How to complete this task> When the line containing "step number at" appears in the entries below, begin printing there and stop after the line containing "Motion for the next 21"; print each of those lines exactly and no other line.

Source data>
· · · · · · ·

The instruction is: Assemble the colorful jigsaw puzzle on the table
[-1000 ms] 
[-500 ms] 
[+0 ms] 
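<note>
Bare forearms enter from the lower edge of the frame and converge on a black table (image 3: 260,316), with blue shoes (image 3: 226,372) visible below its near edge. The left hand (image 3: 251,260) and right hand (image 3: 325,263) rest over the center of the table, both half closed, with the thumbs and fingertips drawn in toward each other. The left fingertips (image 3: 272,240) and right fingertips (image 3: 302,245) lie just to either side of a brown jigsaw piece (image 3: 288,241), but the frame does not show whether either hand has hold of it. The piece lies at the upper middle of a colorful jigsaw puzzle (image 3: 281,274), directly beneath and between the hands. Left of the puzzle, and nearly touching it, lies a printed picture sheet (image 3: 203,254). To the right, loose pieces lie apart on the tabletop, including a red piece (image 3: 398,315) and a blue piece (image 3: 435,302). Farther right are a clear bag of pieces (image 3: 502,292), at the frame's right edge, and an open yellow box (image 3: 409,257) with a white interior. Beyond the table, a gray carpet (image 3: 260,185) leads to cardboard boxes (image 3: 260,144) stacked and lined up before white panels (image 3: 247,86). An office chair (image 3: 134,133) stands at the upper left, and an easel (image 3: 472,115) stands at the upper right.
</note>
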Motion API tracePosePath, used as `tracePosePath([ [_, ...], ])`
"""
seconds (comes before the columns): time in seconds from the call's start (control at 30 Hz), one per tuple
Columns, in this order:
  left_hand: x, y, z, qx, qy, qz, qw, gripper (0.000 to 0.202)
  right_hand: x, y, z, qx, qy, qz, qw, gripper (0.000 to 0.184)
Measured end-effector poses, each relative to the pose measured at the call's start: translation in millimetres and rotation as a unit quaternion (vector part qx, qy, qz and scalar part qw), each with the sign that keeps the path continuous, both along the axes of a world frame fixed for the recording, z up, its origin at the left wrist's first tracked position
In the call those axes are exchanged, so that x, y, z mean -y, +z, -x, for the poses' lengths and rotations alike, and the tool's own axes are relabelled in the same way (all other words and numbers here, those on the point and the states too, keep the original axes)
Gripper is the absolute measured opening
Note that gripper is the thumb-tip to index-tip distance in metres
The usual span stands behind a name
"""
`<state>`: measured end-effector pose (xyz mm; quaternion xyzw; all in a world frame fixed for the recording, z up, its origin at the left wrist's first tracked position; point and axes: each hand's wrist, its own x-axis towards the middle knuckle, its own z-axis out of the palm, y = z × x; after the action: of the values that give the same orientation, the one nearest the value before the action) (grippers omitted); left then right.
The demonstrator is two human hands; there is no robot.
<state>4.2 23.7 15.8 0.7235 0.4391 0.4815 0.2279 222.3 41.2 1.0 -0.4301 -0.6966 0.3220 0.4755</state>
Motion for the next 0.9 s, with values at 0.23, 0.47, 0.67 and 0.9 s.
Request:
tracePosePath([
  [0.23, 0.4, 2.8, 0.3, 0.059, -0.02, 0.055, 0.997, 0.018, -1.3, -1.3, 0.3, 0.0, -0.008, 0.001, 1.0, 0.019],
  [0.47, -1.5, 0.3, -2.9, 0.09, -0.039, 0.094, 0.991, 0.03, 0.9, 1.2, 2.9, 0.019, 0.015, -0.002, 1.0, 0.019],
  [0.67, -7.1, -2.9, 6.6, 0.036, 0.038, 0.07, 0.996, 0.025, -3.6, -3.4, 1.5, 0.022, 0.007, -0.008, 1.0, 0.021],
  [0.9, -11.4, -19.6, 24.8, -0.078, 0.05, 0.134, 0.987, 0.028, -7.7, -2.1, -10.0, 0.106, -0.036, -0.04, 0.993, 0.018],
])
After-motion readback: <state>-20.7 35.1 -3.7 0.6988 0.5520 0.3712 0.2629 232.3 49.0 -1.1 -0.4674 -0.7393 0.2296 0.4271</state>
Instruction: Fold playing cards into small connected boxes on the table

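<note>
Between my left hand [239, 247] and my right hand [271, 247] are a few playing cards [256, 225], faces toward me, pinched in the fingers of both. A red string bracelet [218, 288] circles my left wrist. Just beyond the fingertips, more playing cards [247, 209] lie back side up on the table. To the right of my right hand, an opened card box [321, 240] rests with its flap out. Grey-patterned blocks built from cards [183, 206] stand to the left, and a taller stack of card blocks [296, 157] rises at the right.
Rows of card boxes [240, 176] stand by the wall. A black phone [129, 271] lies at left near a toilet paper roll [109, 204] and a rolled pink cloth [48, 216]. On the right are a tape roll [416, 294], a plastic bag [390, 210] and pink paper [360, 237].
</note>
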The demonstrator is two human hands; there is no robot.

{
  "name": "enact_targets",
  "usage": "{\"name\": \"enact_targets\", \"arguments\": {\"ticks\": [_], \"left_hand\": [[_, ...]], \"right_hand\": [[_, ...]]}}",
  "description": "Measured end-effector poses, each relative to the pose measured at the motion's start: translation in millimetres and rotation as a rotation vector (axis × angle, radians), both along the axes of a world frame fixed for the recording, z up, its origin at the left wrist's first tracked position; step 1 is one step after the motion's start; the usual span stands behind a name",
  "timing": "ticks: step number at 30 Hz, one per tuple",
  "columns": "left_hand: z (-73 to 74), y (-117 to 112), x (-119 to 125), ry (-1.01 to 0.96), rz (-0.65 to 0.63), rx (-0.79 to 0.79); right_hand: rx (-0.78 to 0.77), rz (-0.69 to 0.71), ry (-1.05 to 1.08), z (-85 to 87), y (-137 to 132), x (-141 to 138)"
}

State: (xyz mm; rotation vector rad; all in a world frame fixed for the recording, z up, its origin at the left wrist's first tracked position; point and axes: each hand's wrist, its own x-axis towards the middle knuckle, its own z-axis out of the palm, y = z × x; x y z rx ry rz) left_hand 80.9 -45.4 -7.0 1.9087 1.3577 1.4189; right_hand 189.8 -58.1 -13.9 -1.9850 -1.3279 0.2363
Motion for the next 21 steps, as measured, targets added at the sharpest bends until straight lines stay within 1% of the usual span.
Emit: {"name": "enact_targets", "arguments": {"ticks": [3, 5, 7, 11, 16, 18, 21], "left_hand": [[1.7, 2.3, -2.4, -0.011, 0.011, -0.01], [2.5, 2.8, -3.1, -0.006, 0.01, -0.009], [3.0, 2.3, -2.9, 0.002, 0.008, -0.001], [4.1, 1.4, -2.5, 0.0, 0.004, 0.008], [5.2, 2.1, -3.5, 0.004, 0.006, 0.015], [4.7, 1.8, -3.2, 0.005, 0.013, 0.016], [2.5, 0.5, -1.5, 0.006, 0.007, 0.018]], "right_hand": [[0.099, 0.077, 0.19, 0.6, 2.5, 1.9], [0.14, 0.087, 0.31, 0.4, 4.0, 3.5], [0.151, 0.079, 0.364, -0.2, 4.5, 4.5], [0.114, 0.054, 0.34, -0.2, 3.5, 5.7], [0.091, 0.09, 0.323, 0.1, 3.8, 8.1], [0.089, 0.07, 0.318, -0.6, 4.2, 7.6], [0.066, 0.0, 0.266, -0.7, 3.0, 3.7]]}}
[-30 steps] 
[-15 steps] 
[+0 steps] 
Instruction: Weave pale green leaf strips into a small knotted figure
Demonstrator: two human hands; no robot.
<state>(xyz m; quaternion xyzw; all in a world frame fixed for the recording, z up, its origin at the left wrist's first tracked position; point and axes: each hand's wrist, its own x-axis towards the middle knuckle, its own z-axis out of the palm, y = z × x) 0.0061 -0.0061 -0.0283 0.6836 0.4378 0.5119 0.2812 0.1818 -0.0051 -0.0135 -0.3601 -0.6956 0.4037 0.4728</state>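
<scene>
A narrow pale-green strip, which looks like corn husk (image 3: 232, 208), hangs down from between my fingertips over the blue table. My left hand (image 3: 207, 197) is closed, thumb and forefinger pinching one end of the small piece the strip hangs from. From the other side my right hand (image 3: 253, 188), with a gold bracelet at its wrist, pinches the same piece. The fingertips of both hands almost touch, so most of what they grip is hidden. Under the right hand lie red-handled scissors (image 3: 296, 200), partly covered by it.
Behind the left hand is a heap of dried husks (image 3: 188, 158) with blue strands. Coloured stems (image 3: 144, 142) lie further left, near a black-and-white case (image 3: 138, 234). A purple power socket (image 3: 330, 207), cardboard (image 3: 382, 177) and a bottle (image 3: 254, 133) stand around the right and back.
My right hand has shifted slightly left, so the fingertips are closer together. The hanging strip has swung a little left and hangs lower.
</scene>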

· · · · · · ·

The completed task>
  "timing": "ticks: step number at 30 Hz, one per tuple",
  "columns": "left_hand: z (-73 to 74), y (-117 to 112), x (-119 to 125), ry (-1.01 to 0.96), rz (-0.65 to 0.63), rx (-0.79 to 0.79); right_hand: rx (-0.78 to 0.77), rz (-0.69 to 0.71), ry (-1.05 to 1.08), z (-85 to 87), y (-137 to 132), x (-141 to 138)"
}

State: (xyz mm; rotation vector rad; all in a world frame fixed for the recording, z up, its origin at the left wrist's first tracked position; point and axes: each hand's wrist, its own x-axis towards the middle knuckle, its own z-axis out of the palm, y = z × x; x y z rx ry rz) left_hand 80.9 -45.4 -7.0 1.9087 1.3577 1.4189; right_hand 189.8 -58.1 -13.9 -1.9850 -1.3279 0.2363
Motion for the next 21 steps, as measured, targets added at the sharpest bends until straight lines stay within 1% of the usual span.

With that, the answer is done.